* _TASK GOAL_
The records below hold a stretch from the line with "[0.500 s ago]" through the line with "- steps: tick"; return exactly those lines, ends included, and nothing more.

* _MATERIAL PROVIDED_
####
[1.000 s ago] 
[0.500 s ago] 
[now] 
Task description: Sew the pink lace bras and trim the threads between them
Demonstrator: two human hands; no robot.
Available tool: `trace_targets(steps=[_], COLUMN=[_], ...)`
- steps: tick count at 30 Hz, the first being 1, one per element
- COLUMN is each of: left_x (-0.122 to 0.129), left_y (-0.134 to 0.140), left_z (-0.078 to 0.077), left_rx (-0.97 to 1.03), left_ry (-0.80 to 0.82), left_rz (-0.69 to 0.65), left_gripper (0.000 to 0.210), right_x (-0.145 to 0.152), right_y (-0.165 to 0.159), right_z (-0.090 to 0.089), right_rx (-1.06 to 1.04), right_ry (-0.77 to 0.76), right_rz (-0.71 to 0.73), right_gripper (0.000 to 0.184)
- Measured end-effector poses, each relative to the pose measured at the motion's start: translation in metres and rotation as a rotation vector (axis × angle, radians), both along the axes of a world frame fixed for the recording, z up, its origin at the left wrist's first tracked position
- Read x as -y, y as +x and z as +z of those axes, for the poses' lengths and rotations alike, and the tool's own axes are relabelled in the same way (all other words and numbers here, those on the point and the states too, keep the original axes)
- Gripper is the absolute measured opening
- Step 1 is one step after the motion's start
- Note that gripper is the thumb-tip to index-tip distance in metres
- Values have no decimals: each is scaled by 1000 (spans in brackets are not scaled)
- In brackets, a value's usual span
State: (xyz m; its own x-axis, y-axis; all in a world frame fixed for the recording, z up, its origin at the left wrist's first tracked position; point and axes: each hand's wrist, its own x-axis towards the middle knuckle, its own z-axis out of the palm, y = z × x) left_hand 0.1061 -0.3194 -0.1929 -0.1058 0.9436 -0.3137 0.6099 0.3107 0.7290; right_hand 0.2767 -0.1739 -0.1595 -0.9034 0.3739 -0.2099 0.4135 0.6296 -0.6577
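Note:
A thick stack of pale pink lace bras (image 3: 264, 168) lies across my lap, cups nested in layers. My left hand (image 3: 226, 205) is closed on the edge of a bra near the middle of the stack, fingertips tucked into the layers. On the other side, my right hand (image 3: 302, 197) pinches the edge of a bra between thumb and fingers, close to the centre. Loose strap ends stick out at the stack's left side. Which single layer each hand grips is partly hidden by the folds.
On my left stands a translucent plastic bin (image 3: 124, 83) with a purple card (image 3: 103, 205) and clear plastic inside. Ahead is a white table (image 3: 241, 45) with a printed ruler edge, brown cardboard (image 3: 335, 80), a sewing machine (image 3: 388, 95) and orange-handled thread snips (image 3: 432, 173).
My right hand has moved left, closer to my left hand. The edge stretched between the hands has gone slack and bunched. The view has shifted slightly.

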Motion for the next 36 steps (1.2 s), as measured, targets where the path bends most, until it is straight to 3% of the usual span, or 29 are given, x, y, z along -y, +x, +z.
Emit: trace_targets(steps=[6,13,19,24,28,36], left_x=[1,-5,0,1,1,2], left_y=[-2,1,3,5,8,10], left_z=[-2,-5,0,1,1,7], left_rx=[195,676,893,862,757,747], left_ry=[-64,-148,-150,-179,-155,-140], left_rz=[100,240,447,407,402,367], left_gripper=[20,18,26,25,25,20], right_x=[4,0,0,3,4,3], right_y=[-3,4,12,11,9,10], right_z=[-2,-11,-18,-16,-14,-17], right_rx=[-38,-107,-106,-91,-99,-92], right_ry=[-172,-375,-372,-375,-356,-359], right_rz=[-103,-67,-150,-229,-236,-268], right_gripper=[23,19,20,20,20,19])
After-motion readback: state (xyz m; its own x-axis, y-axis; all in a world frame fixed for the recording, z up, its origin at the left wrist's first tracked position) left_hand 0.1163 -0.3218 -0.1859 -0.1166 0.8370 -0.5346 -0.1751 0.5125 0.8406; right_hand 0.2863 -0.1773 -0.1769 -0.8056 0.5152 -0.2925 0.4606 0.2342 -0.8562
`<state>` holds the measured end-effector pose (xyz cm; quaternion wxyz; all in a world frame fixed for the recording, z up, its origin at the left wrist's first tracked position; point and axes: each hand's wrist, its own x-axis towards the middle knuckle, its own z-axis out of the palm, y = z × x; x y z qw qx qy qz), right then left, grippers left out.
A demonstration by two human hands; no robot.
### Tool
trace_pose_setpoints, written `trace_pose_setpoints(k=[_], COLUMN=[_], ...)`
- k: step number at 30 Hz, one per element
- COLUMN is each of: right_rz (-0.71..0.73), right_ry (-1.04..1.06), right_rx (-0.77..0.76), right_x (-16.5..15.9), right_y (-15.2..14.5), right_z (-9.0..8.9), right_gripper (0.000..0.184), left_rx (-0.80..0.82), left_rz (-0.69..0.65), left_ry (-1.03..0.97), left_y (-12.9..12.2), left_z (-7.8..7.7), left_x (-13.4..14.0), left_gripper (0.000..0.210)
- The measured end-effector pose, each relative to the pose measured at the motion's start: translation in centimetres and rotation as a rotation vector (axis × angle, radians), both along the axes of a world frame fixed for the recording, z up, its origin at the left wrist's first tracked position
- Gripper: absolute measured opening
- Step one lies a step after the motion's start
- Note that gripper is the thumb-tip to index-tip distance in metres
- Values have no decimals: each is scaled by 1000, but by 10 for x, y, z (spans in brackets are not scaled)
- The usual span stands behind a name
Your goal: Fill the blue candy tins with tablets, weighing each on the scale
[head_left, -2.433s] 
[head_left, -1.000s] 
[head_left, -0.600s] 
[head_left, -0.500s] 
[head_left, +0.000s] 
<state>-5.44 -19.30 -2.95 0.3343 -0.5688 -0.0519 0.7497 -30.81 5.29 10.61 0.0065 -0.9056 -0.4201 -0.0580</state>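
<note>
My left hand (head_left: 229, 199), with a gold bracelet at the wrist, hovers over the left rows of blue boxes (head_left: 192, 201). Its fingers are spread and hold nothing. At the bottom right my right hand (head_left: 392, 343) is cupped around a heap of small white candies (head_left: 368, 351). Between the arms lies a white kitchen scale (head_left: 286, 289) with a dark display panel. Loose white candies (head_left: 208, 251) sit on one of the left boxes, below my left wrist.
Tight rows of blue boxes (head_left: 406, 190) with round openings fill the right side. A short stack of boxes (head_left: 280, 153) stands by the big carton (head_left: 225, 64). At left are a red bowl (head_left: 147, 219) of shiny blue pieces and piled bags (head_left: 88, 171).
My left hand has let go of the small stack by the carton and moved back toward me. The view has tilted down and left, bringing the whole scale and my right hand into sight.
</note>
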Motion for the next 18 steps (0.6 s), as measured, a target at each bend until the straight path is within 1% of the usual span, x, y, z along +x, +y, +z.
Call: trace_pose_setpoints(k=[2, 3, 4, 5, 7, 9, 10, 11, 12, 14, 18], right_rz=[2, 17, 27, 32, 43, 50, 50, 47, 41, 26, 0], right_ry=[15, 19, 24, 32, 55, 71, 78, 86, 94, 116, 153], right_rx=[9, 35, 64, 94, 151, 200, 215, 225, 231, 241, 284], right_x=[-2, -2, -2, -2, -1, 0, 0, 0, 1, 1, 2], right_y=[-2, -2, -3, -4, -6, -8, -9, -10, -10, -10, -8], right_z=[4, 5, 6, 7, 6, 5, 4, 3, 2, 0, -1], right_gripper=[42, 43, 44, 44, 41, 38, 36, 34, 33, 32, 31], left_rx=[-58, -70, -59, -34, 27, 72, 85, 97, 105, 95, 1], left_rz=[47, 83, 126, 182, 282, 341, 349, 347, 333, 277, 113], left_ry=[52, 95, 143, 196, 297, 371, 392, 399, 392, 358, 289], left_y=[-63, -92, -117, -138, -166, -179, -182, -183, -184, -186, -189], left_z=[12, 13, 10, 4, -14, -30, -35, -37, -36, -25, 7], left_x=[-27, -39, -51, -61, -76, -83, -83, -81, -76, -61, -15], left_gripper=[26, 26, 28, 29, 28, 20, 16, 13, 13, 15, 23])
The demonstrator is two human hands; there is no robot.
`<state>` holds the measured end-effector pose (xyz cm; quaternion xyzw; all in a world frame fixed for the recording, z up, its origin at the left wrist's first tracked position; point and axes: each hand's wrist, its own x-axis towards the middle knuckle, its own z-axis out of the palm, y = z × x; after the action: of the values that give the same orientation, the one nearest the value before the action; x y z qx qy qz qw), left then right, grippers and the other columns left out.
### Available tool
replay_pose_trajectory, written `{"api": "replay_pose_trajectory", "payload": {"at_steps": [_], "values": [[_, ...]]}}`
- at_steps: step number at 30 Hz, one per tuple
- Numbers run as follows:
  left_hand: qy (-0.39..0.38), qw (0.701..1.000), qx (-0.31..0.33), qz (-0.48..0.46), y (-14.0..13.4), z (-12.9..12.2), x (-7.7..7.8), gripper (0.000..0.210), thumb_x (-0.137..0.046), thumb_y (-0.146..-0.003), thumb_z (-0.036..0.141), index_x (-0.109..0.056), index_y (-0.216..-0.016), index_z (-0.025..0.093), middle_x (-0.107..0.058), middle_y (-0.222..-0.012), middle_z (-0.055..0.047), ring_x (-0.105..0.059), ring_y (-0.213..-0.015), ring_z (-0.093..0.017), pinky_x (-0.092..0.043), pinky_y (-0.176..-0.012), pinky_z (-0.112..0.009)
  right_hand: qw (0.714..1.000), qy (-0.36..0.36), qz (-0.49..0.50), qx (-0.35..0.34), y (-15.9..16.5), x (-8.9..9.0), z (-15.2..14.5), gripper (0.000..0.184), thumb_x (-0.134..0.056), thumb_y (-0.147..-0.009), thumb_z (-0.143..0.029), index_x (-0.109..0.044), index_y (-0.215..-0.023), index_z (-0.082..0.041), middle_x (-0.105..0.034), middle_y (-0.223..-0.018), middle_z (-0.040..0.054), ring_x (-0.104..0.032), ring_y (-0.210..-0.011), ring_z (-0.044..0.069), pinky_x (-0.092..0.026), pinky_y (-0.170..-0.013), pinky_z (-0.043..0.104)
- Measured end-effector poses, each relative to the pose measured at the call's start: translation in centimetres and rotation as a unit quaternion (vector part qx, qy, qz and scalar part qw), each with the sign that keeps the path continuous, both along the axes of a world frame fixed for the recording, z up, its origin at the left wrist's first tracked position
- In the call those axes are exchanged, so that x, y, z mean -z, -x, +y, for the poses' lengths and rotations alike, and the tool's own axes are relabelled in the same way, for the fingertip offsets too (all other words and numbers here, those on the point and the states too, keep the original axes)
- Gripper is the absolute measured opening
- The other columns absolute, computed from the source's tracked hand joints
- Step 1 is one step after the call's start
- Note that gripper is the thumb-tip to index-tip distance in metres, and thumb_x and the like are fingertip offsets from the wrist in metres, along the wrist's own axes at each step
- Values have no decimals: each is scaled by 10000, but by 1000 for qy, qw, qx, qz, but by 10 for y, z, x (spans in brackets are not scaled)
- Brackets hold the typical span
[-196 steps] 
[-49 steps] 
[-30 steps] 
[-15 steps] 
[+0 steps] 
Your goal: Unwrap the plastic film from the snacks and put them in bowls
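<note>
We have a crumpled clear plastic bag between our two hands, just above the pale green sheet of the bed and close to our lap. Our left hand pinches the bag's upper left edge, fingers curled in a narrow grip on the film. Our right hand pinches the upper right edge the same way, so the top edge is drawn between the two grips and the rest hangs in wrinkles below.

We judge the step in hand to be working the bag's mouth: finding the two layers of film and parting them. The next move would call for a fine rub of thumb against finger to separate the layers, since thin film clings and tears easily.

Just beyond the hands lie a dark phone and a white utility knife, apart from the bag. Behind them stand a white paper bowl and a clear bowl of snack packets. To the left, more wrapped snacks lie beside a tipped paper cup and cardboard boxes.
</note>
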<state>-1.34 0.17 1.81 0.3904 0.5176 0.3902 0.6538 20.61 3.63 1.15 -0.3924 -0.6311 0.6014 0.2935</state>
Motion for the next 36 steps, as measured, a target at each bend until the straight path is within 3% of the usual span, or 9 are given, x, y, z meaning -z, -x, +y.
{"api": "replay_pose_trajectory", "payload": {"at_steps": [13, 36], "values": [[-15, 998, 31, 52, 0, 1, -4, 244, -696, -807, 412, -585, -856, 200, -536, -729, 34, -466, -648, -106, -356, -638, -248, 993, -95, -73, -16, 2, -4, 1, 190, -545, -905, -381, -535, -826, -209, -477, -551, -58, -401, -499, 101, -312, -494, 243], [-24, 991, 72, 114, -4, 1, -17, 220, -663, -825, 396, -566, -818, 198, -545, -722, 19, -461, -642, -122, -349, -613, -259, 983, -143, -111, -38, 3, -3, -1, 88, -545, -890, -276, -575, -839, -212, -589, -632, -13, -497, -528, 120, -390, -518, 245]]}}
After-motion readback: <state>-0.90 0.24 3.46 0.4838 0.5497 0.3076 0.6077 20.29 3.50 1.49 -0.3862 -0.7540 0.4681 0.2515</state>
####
* _RESULT FOR THIS EXERCISE_
[0.500 s ago] 
[now] 
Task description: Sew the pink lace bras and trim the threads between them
Demonstrator: two human hands; no robot.
Available tool: `trace_targets(steps=[_], COLUMN=[_], ...)`
- steps: tick count at 30 Hz, the first being 1, one per element

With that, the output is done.